Слава Богу, темно, подумал Уилл. Слава Богу, что я ничего не вижу. Там кто-то идет. Кто-то идет сюда. Это, чем бы оно ни было, идет опять. Там… там…

Мрачная тень на содрогающейся карусели пыталась подняться, но было уже поздно, поздно, слишком поздно, очень поздно, позднее позднего, о, чересчур поздно. Тень распалась. Карусель, словно вращающаяся планета, затмила воздух, солнечный свет, чувства и ощущения, оставив только тьму, холод и вечность.

Наконец пульт управления взорвался и разлетелся на части.

Все огни погасли.

Карусель сама собой медленно поворачивалась на холодном ночном ветру.

Уилл отпустил Джима.

Сколько же раз она прокрутилась? — подумал Уилл. Шестьдесят, восемьдесят… девяносто…?

Сколько раз? — спрашивало лицо Джима, искаженное ночным кошмаром; он не мог оторвать глаз от мертвой карусели, вздрогнувшей последний раз и остановившейся среди мертвой травы; этого замершего мира, который теперь уже ничто — ни их сердца, ни руки, ни головы, — не могло сдвинуть с места.

Медленно, шаркая подошвами, они подошли к карусели.

Темная фигура лежала на дощатом полу у края круга, лица не было видно.

Одна рука свисала с платформы.

Это была не рука мальчика.

Она казалась огромной восковой ручищей, оплавившейся в огне.

Волосы человека были длинными, тонкими и белыми. Они развевались на ночном ветру, как нити молочая.

Мальчики наклонились, чтобы разглядеть лицо.

Глаза были закрыты, как у мумии. Провалившийся нос держался на одном хряще. Рот был как растерзанный белый цветок — казалось, перекрученные лепестки лежали тонкой восковой оболочкой над стиснутыми зубами, сквозь которые едва пробивалось дыхание. Человек выглядел маленьким по сравнению с одеждой, маленьким, как ребенок, но вытянутым, высоким и старым, таким старым, очень старым, не девяносто, не сто, нет, не сто десять, а сто двадцать или сто тридцать лет было ему, сто тридцать невозможных лет.

Уилл дотронулся до него.

Он был холодный, как лягушка.

От него пахло ночными болотами и длинными лентами, которыми египтяне пеленали мумии. Он был похож на лежащий в стеклянной витрине музейный экспонат, завернутый в холсты цвета никотина.

Но он был жив, он хныкал, как младенец, и усыхал и сморщивался перед смертью. Быстро, очень быстро.

Уилла вырвало тут же, у края карусели.

И тогда, держась друг за друга, чтобы не упасть, Джим и Уилл побрели к дороге по обезумевшим листьям, по невероятной траве, по невозможной земле; они спасались бегством…

24

Мотыльки суматошно мельтешили вверху в конусе света под качавшимся над перекрестком фонарем. Внизу, на безлюдной заправочной станции около пустыря, тоже царила суматоха. В похожей на гроб телефонной будке откуда можно поговорить с людьми, затерянными далеко за ночными холмами, два бледных испуганных мальчика были так взволнованны, так переполненны впечатлениями, что могли только стоять, изредка указывая один другому на пролетающую летучую мышь или на облака, скользившие по звездному небу.

Уилл повесил трубку. Полиция и скорая помощь были уже в пути.

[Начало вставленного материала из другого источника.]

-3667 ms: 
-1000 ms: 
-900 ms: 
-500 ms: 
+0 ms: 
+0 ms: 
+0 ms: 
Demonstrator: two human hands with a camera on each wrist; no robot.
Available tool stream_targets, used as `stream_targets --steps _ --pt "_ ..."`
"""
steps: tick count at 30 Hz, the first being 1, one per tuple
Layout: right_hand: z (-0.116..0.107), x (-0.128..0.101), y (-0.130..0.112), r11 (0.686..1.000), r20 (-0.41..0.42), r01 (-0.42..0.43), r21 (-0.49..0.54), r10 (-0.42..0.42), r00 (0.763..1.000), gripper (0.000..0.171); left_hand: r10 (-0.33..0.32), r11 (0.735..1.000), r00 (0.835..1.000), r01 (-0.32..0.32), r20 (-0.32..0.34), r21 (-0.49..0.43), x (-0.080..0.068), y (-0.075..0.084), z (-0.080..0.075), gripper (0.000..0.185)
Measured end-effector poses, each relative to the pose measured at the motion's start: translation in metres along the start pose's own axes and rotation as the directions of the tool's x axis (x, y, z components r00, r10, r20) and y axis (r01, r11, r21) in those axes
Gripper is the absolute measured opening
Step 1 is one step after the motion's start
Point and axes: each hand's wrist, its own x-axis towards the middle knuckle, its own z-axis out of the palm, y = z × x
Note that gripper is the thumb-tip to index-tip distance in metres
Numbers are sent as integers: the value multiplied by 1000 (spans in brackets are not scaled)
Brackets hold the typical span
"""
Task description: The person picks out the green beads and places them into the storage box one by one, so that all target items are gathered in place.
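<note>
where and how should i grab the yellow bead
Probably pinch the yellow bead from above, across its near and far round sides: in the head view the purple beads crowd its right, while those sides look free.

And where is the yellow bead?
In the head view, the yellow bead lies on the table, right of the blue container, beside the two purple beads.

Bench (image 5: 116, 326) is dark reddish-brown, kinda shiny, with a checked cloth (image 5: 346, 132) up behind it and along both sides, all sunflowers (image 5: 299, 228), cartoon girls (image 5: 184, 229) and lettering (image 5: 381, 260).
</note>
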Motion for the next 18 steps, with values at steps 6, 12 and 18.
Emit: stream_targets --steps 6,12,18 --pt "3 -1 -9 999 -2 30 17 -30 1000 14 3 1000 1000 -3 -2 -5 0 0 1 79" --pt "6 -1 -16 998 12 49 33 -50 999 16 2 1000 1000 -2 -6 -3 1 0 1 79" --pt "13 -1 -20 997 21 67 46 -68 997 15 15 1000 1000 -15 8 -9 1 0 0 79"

Сначала, убежав от карусели, Уилл и Джим шептали, хрипели, кричали друг на друга, спотыкаясь и устав до изнеможения — им давно следовало бы идти домой спать, забыть все — нет! Им следовало бы вскочить в товарный поезд, мчащийся на запад — нет! Ибо мистер Кугер, если он остался в живых… что им делать с ним, с этим старым человеком, с этим очень старым человеком, с этим старым, старым, старым человеком, который станет их преследовать по всему свету, пока не настигнет и не разорвет на части! Перепуганные и дрожащие, они завершили путь в этой телефонной будке и увидели, наконец, ревущую сиренами полицейскую машину, мчащуюся по дороге, а за ней — скорую помощь. Приехавшие люди увидели в мерцающем от мотыльков свете двух мальчишек, у которых зуб на зуб не попадал от страха.

Через три минуты все они двинулись по темной дороге вслед за Джимом, который говорил без умолку:

— Он жив. Он должен быть жив. Мы не можем объяснить, как это произошло. Мы очень сожалеем! — Он уставился на черные балаганы. — Вы слышите? Мы сожалеем!

— Не переживай так, парень, — посоветовал один из полисменов. — Иди, иди.

В полуночной синеве два полисмена, два студента-медика, похожие в своих халатах на привидения, и два мальчика обогнули колесо обозрения и подошли к карусели.

Джим тяжело вздохнул.

Скачущие сквозь ночь лошади застыли в середине круга. Звездный свет блестел на медных стойках. Вот и все.

— Он ушел…

— Он был здесь, мы клянемся! — сказал Джим. — Ему лет сто пятьдесят-двести, вот он и умер!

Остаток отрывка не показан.